Work instructions
Your answer must be an exact transcription of the data, with every picture omitted.

__________

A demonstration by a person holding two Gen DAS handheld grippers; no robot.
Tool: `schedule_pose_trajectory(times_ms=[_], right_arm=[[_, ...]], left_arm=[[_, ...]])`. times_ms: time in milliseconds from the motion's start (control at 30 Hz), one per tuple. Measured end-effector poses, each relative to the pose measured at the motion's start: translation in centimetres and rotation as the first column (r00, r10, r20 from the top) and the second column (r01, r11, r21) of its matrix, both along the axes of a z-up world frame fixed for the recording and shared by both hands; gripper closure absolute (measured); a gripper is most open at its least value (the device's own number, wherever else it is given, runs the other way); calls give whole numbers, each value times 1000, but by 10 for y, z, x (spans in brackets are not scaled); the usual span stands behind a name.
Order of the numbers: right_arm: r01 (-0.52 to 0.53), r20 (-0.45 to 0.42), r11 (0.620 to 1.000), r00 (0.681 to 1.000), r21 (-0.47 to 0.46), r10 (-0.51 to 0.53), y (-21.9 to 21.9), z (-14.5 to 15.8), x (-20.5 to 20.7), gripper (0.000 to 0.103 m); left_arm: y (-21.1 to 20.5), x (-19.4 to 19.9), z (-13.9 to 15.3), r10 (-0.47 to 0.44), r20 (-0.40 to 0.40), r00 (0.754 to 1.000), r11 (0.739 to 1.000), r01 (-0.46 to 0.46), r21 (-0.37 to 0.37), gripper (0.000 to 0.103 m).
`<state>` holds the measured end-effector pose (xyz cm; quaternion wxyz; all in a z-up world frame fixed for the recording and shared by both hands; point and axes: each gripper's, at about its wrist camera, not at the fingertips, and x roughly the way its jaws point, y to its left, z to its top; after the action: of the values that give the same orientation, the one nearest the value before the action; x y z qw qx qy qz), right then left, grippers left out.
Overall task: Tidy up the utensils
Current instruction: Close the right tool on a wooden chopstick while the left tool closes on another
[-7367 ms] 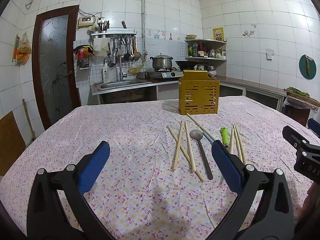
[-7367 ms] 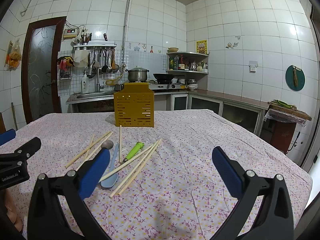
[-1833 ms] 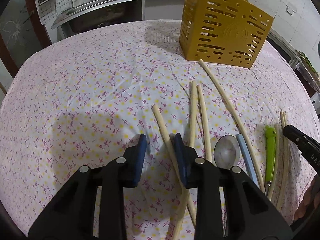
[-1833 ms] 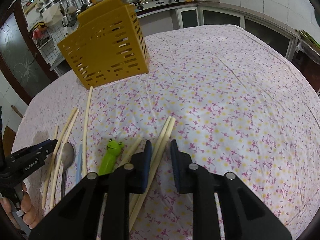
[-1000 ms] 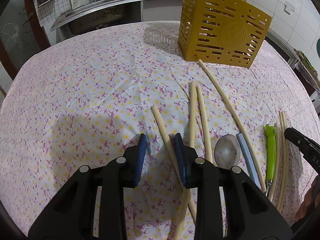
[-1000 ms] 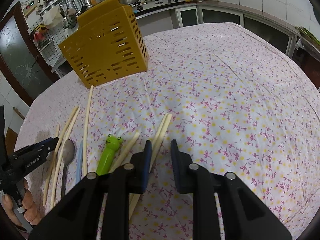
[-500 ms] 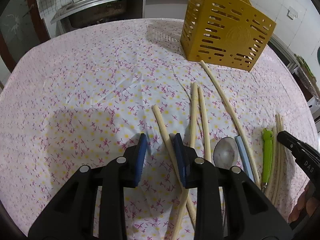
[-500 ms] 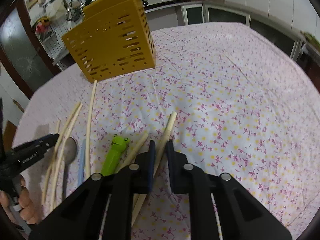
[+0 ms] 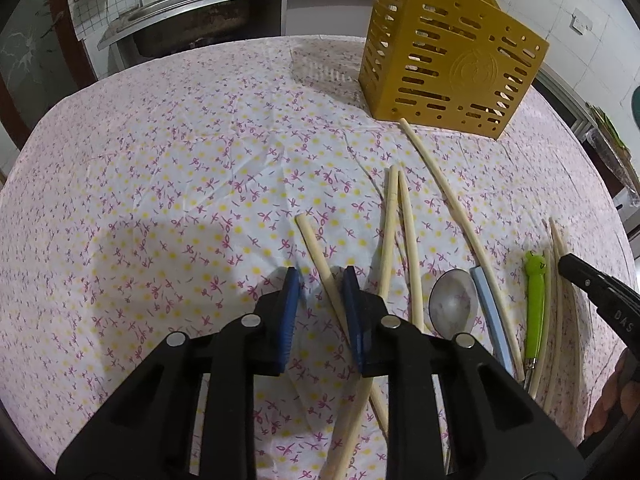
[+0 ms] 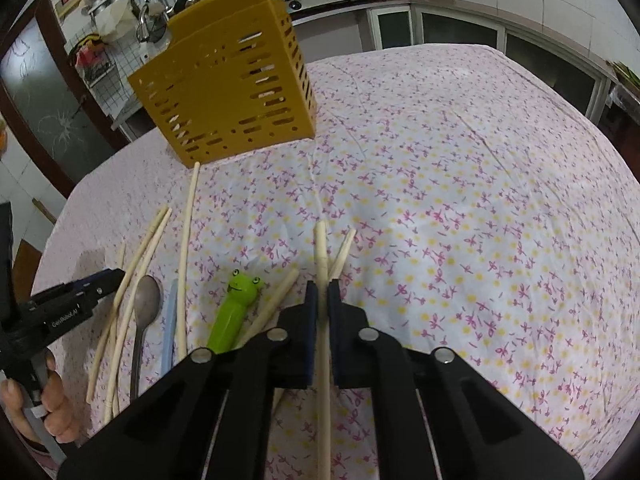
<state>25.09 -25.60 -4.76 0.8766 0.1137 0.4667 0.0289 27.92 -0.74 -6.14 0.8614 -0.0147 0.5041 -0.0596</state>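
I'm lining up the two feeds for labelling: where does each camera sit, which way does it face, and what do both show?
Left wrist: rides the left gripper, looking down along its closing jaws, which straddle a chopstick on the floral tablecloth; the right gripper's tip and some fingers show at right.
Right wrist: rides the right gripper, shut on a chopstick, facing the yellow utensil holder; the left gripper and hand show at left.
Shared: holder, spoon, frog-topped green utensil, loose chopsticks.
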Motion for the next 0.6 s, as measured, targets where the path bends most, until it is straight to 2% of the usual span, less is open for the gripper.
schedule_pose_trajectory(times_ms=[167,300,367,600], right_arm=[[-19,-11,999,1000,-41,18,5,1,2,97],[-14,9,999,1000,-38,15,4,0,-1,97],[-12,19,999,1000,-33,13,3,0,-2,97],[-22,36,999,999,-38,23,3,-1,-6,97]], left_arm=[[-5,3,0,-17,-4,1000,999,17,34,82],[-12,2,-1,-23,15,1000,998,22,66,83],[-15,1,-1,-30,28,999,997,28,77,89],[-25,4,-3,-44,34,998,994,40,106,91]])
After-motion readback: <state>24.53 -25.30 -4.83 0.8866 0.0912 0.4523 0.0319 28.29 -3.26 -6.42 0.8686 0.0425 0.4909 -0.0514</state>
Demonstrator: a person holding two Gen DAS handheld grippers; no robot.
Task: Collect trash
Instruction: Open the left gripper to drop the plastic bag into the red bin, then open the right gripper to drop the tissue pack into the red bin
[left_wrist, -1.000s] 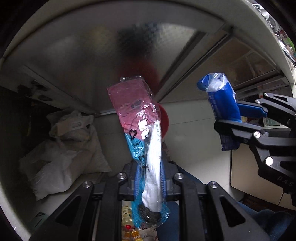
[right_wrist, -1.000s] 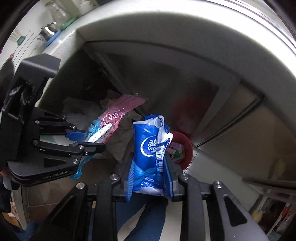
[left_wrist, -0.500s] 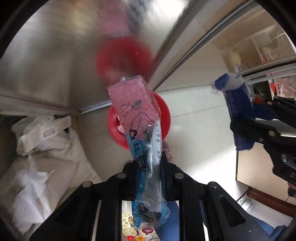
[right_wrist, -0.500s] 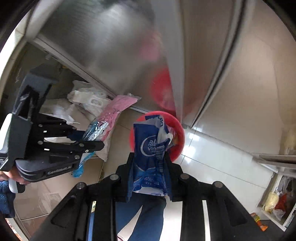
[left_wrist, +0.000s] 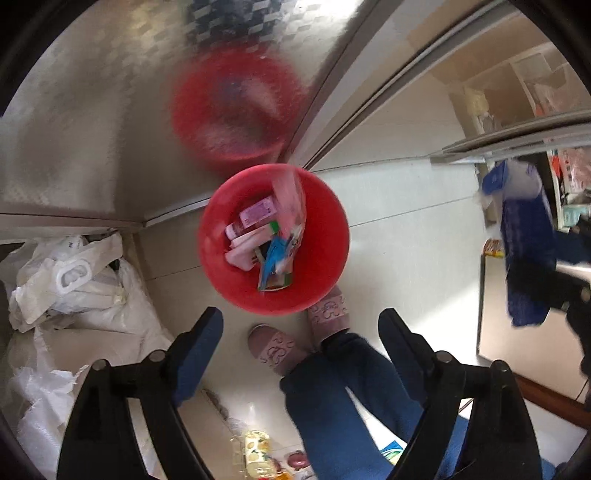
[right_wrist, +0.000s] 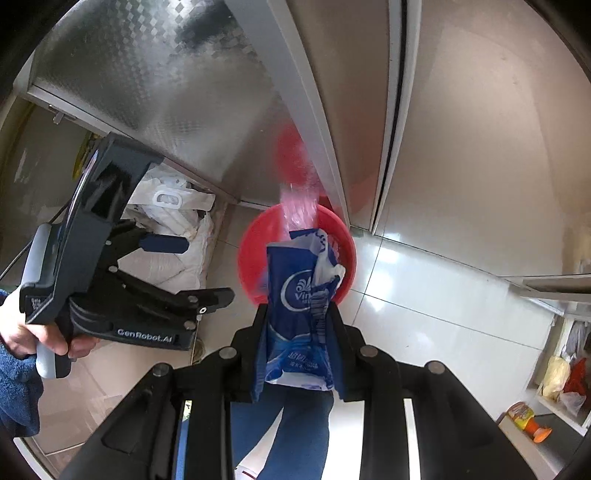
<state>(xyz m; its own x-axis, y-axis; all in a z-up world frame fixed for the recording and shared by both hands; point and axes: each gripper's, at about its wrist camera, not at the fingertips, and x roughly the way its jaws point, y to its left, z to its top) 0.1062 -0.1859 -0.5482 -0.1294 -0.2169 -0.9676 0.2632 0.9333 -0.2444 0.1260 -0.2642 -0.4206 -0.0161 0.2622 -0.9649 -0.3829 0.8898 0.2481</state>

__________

Solution to this task
A demonstration by a person holding two Gen DAS handheld grippers; no robot.
Tool: `schedule_pose_trajectory(times_ms=[_], right_arm=[[_, ...]], left_arm=[[_, ...]])`. times_ms: time in milliseconds from the motion's start (control at 30 Hz), one per tuple. Measured end-effector poses, each relative to the pose measured at the motion's start: translation in centimetres and rotation as the first column (r00, r10, r20 from the top) and the second column (r01, r11, r21) of its matrix, both along the axes of a z-up world frame fixed for the recording and shared by both hands; gripper closure absolute (measured); a gripper is most open at its least value (the device's own number, wherever else it is given, runs the other way); calls give whole numbers, each value times 1000, but by 10 for y, z, x (spans in brackets are not scaled); the usual span stands behind a name.
Order of the numbers: right_arm: r01 (-0.52 to 0.53), r20 (-0.45 to 0.42), r11 (0.620 to 1.000), r00 (0.681 to 1.000), r21 (-0.47 to 0.46), r10 (-0.51 to 0.53), y (-21.9 to 21.9), z (-14.5 to 15.8), x (-20.5 to 20.7), gripper (0.000 to 0.103 m); left_arm: y (-21.1 to 20.5), x (-19.4 to 19.9), z (-13.9 to 15.3), r10 (-0.47 to 0.44), r20 (-0.40 to 0.40), r00 (0.754 to 1.000), r11 (0.739 to 1.000), r01 (-0.46 to 0.46), r21 (-0.37 to 0.37), gripper (0.000 to 0.103 m).
`<state>` holds the measured end-effector pose (xyz cm; quaternion wxyz; all in a z-up world frame fixed for the recording and shared by both hands; point and axes: each gripper's, at about its wrist camera, not at the fingertips, and x roughly the way its jaws point, y to its left, z to its top; after the action: of the values that give the same orientation, the one nearest the value before the action; x y z qw qx qy qz), right then left, grippers left out.
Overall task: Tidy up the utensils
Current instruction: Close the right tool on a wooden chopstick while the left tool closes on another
[-7367 ms] 
[-7367 ms] 
[-1833 ms] 
[-1833 ms] 
[-1000 ms] 
[-1000 ms] 
[-500 ms] 
[-500 ms] 
[+0 ms] 
[+0 ms] 
<state>25.09 -25.60 -4.76 0.8766 0.1137 0.4667 0.0289 27.92 -0.74 -6.14 0.8614 -0.0147 0.5041 -0.0596</state>
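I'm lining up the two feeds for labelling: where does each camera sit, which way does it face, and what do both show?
Left wrist: rides the left gripper, looking down along its closing jaws, which straddle a chopstick on the floral tablecloth; the right gripper's tip and some fingers show at right.
Right wrist: rides the right gripper, shut on a chopstick, facing the yellow utensil holder; the left gripper and hand show at left.
Shared: holder, spoon, frog-topped green utensil, loose chopsticks.
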Motion for the next 0.6 s, as measured, targets where the path bends most, until it is straight to 2% of the usual span, less is open for the gripper.
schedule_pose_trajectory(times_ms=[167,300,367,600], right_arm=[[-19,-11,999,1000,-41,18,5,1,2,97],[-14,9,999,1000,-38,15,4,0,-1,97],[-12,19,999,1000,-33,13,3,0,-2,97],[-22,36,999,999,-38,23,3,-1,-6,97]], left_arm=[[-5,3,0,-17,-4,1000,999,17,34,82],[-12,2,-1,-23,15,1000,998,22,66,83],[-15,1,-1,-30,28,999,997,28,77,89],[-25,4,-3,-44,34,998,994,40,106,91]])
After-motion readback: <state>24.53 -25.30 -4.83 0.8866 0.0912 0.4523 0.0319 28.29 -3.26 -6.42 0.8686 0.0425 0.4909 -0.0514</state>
Demonstrator: a person holding two Gen DAS handheld grippers; no robot.
Task: Collect trash
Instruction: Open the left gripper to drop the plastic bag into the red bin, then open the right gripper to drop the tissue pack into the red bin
[left_wrist, -1.000s] 
[right_wrist, -1.000s] 
[left_wrist, -0.500s] 
[right_wrist, -0.500s] 
[left_wrist, +0.000s] 
[right_wrist, +0.000s] 
<state>(xyz m; its own x-axis, y-axis; all in a z-up world frame fixed for the recording and shared by both hands; point and axes: each gripper's, at about its wrist camera, not at the fingertips, and x roughly the way its jaws point, y to its left, z to its top) 0.1062 -0.1859 -0.5482 -0.1294 -0.2169 -0.9676 0.2632 0.9333 -0.2444 0.1260 -0.2642 -0.4206 -0.0161 0.2622 -0.9649 -0.3829 0.8898 0.2481</state>

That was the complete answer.